The proposal is to be a function using only awk for splitting strings that accepts any string as a delimiter and any string as an input.
How to create a function for split that uses only awk and accepts any string as input and as delimiter?
There are many, many proposals (see this example) for string splitting with bash commands, but all of them only work in specific cases and not according to our proposal.
We decided to present our code as an example, but despite being fully functional, there are several points that we think can be improved/adjusted/corrected.
Example function (f_split)
F_PRESERVE_BLANK_LINES_R=""
f_preserve_blank_lines() {
: 'Remove "single quotes" used to prevent blank lines being erroneously removed.
The "single quotes" are used at the beginning and end of the strings to prevent
blank lines with no other characters in the sequence being erroneously removed.
We do not know the reason for this side effect. This problem occurs, for example,
in commands that involve "awk".
Args:
STR_TO_TREAT_P (str): String to be treated.
Returns:
F_PRESERVE_BLANK_LINES_R (str): String treated.
'
F_PRESERVE_BLANK_LINES_R=""
STR_TO_TREAT_P=$1
STR_TO_TREAT_P=${STR_TO_TREAT_P%?}
F_PRESERVE_BLANK_LINES_R=${STR_TO_TREAT_P#?}
}
F_SPLIT_R=()
f_split() {
: 'It does a "split" into a given string and returns an array.
Args:
TARGET_P (str): Target string to "split".

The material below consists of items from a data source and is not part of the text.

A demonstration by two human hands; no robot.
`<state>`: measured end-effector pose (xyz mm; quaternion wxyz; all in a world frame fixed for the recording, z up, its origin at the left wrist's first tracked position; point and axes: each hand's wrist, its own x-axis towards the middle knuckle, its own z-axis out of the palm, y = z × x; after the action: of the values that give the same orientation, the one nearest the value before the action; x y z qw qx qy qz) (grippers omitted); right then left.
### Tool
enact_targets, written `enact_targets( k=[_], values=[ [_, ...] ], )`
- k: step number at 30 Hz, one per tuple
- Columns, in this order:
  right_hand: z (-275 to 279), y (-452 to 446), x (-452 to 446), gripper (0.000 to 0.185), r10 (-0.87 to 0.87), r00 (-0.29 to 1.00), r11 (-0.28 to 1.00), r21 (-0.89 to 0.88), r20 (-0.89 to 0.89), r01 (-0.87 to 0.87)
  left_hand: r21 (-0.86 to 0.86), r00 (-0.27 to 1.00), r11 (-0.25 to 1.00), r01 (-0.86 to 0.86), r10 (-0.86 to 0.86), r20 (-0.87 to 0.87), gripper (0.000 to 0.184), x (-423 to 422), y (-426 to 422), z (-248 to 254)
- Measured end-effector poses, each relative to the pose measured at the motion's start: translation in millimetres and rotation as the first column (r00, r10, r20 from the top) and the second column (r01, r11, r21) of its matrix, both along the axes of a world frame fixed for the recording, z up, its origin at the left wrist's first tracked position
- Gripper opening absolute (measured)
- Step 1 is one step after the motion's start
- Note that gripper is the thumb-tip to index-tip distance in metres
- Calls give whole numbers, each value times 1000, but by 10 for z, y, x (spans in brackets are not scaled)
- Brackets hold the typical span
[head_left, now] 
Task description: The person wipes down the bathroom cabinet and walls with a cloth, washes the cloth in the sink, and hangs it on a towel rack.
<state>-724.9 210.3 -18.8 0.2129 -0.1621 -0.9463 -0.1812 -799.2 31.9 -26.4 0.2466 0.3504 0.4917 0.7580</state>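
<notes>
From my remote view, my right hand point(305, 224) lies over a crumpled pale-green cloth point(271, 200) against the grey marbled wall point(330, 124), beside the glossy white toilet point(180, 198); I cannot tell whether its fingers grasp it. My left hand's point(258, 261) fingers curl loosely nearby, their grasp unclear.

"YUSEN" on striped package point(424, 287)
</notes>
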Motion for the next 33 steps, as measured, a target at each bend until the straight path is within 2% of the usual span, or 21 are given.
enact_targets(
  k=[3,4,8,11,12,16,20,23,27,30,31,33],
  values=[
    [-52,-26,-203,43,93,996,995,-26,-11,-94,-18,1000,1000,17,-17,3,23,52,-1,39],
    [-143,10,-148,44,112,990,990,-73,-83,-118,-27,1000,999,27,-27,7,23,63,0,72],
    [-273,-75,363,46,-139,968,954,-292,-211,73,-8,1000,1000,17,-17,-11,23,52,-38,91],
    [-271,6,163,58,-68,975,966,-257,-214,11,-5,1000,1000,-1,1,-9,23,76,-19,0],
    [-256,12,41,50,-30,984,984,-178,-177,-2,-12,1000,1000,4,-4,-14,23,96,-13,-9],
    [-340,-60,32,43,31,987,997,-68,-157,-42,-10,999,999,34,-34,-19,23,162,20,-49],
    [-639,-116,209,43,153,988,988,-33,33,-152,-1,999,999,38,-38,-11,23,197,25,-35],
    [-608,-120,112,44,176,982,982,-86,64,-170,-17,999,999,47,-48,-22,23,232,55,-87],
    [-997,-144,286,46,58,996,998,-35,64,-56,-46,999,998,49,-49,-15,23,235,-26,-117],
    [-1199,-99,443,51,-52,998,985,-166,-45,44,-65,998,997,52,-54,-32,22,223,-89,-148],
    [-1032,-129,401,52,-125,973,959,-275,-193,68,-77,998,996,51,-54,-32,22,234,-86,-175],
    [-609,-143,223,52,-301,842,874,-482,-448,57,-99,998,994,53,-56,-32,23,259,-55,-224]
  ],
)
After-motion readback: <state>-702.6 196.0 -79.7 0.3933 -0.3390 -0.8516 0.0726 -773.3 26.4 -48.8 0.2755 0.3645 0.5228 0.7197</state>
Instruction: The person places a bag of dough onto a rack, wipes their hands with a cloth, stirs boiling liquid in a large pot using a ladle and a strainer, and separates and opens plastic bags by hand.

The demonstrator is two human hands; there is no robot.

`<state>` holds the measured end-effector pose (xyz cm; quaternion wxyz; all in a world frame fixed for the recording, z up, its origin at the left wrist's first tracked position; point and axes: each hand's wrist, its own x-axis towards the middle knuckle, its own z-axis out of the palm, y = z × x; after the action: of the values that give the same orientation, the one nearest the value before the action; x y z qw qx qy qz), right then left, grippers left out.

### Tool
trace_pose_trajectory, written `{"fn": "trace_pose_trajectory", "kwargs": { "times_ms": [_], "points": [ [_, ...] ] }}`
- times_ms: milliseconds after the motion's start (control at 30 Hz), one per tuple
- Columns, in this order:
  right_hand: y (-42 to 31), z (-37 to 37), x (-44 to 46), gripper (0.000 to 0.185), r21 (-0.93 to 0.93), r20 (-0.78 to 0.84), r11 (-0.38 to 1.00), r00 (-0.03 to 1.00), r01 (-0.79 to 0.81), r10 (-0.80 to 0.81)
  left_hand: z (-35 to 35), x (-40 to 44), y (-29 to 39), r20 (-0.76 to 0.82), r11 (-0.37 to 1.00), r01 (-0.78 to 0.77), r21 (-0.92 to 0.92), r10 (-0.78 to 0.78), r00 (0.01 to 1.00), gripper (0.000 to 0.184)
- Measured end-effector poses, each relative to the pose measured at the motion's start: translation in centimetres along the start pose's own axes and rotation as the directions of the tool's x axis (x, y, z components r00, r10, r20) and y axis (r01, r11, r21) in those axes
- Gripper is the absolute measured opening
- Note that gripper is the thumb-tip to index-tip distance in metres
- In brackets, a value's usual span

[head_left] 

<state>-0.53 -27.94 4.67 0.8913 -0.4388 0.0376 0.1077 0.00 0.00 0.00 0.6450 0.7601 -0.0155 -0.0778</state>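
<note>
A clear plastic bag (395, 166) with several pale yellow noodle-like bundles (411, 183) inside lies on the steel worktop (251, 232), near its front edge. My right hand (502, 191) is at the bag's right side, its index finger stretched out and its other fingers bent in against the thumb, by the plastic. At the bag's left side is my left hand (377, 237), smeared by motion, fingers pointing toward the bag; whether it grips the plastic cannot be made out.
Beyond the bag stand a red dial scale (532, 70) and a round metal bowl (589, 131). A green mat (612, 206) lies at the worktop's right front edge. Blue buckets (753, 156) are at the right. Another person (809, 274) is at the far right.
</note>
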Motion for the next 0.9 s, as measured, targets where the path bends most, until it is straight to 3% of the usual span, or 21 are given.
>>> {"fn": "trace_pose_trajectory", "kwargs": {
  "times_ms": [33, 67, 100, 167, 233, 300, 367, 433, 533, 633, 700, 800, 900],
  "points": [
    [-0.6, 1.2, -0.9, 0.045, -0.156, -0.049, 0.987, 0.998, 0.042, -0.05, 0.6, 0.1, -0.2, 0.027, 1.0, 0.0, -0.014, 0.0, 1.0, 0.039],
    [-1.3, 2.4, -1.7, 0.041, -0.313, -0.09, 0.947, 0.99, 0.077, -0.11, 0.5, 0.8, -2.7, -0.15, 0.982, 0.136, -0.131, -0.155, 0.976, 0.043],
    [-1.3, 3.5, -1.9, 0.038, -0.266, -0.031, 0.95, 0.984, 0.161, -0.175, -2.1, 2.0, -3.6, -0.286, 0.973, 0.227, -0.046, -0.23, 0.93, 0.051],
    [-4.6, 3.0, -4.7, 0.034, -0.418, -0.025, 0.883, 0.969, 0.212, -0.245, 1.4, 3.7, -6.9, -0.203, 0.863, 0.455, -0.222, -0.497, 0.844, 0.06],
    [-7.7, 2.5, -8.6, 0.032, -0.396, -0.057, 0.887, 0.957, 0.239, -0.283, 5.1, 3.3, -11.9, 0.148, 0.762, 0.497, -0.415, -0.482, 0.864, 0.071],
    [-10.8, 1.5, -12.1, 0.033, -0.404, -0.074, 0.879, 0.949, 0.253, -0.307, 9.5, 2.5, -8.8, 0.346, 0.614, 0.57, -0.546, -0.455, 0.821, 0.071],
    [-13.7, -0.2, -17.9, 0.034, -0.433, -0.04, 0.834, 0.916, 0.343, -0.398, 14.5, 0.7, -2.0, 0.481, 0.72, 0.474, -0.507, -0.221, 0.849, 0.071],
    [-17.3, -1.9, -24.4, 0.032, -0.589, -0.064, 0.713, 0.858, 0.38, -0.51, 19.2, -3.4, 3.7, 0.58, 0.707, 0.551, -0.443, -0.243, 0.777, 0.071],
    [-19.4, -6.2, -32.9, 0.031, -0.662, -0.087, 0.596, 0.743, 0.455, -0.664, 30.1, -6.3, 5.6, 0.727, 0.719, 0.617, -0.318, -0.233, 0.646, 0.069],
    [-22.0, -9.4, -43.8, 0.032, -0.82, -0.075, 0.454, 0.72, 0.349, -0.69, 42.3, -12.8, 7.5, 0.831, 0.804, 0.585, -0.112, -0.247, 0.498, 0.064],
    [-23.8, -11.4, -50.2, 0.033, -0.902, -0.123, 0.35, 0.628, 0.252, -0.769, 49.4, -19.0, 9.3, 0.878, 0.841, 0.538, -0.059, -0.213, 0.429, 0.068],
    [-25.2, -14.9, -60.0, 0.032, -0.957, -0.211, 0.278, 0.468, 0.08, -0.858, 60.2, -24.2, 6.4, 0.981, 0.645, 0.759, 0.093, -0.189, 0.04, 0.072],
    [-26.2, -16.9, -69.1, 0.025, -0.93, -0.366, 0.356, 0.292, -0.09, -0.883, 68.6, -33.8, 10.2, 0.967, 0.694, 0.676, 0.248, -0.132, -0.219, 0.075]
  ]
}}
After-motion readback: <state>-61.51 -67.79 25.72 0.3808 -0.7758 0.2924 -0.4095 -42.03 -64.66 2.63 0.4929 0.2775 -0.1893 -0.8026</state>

DELIMITER_P (Optional[str]): Delimiter used to "split". If not informed the
split will be done by spaces.
Returns:
F_SPLIT_R (array): Array with the provided string separated by the informed
delimiter.
'
F_SPLIT_R=()
TARGET_P=$1
DELIMITER_P=$2
if [ -z "$DELIMITER_P" ] ; then
DELIMITER_P=" "
fi
REMOVE_N=1
if [ "$DELIMITER_P" == "\n" ] ; then
REMOVE_N=0
fi
# PROBLEM: This was the only parameter that has been a problem so far... There are
# probably others. Maybe a scheme using "sed" would solve the problem...
if [ "$DELIMITER_P" == "./" ] ; then
DELIMITER_P="[.]/"
fi
if [ ${REMOVE_N} -eq 1 ] ; then
# PROBLEM: Due to certain limitations we have some problems getting the output
# of a split by awk inside an array and so we need to use "line break" (\n)
# to succeed. Seen this, we remove the line breaks momentarily afterwards
# we reintegrate them. The problem is that if there is a line break in the
# "string" informed, this line break will be lost, that is, it is erroneously
# removed in the output...
TARGET_P=$(awk 'BEGIN {RS="dn"} {gsub("\n", "3F2C417D448C46918289218B7337FCAF"); printf $0}' <<< "${TARGET_P}")
fi
# PROBLEM: The replace of "\n" by "3F2C417D448C46918289218B7337FCAF" results in
# more occurrences of "3F2C417D448C46918289218B7337FCAF" than the amount of "\n"
# that there was originally in the string (one more occurrence at the end of
# the string). We can not explain the reason for this side effect. The line below
# corrects this problem...
TARGET_P=${TARGET_P%????????????????????????????????}
SPLIT_NOW=$(awk -F "$DELIMITER_P" '{for(i=1; i<=NF; i++){printf "%s\n", $i}}' <<< "${TARGET_P}")
while IFS= read -r LINE_NOW ; do
if [ ${REMOVE_N} -eq 1 ] ; then
LN_NOW_WITH_N=$(awk 'BEGIN {RS="dn"} {gsub("3F2C417D448C46918289218B7337FCAF", "\n"); printf $0}' <<< "'${LINE_NOW}'")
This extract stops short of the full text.